Il existe un précédent historique pour l'effondrement du pétrole russe ; entre la chute du mur de Berlin en 1989 et la crise financière russe une décennie plus tard, la production pétrolière des anciens États soviétiques a diminué de moitié, passant de 12 millions de bpj à 6 millions de bpj en raison de la fuite des cerveaux et du sous-investissement.

Avec BP, Shell, ExxonMobil
XOM
, Schlumberg
SLB
, Halliburton
HAL
, Baker Hugues
BHI
se retirant tous de Russie, Bernstein voit peu de chances que Rosneft et GazpromNeft poursuivent leurs campagnes agressives de forage horizontal. Et ne retenez pas votre souffle pour l'achèvement du projet pétrolier Vostok de 100 milliards de dollars de Rosneft, qui nécessiterait des milliers de kilomètres de pipeline, 20,000 50 puits forés et une flotte de 2 pétroliers pour transporter ce qui aurait pu être 2030 millions de bpj d'ici XNUMX.
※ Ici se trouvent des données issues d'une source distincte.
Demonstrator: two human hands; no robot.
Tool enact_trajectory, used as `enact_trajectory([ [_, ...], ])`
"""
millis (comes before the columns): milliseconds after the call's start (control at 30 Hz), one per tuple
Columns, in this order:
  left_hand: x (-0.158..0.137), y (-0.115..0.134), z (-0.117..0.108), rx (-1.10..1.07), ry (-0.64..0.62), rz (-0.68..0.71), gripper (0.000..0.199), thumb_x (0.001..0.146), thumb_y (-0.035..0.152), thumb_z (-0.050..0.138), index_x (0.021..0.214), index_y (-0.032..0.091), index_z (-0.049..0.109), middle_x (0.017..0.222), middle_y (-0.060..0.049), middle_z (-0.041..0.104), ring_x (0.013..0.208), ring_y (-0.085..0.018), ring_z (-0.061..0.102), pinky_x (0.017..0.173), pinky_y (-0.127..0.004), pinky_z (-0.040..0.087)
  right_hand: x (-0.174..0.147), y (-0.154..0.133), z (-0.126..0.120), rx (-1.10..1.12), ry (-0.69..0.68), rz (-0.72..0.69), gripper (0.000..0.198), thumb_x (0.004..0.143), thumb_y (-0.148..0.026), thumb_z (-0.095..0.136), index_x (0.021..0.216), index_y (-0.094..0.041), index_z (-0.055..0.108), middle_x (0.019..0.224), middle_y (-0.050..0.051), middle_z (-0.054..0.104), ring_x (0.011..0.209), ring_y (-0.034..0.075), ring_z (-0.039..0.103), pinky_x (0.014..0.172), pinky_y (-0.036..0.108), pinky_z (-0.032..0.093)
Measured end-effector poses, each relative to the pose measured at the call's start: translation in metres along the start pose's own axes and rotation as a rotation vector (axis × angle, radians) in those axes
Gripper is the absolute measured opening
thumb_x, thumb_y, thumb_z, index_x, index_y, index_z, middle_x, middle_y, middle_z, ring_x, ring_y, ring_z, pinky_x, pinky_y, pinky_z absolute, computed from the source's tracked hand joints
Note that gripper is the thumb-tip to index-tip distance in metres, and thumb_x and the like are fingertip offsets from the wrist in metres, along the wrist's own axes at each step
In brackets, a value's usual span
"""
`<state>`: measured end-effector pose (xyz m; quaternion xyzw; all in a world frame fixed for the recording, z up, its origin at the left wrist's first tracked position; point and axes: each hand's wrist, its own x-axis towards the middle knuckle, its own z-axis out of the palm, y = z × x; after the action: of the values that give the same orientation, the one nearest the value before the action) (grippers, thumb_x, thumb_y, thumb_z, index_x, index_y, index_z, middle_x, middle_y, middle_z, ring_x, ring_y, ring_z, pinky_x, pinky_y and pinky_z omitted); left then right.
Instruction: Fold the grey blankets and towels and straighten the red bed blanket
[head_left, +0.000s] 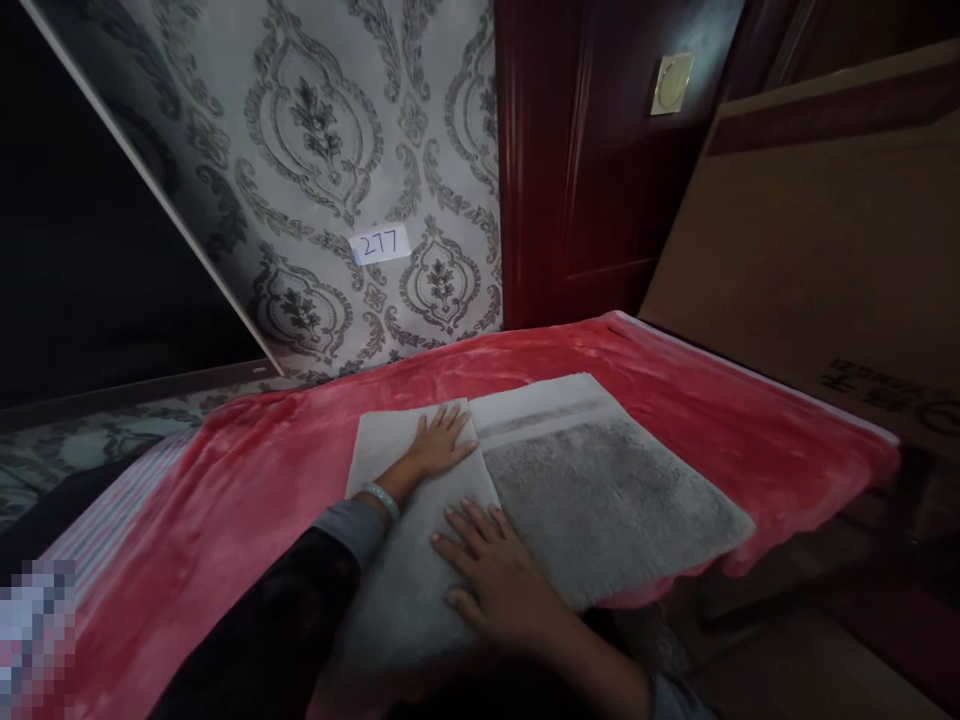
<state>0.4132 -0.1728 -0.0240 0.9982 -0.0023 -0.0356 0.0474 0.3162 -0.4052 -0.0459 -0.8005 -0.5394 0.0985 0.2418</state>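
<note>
Grey cloth (615,500) just below ctr, spread on the red cover (277,500), paler L part apparently lapped over the R; its near edge fades into shadow at 6 o'clock. L hand (442,440), nr ctr towards 7, lies flat on it, fingers fanned; R hand (499,580), at 6, same, thumb out. Both open-palmed, nothing gripped, palms hidden. Cardboard box (810,230) at 2 o'clock, cut off, print partly lost. Dark panel (112,220) at 10, v. hard to read.
</note>
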Motion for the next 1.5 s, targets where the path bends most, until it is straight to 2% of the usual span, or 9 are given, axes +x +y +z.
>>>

Il n'y aura pas de solution rapide pour remplacer le pétrole et le gaz russes en voie de disparition. Bernstein estime que les compagnies pétrolières mondiales devront augmenter leurs dépenses d'investissement de 10 %, soit environ 120 milliards de dollars par an, pour fournir 3 millions de bpj de nouvelle offre – et pas avant quelques années.

Comme l'écrit Oswald Clint de Bernstein, « nous n'avons pas encore dépassé le point de non-retour pour la production pétrolière russe », mais il se rapproche.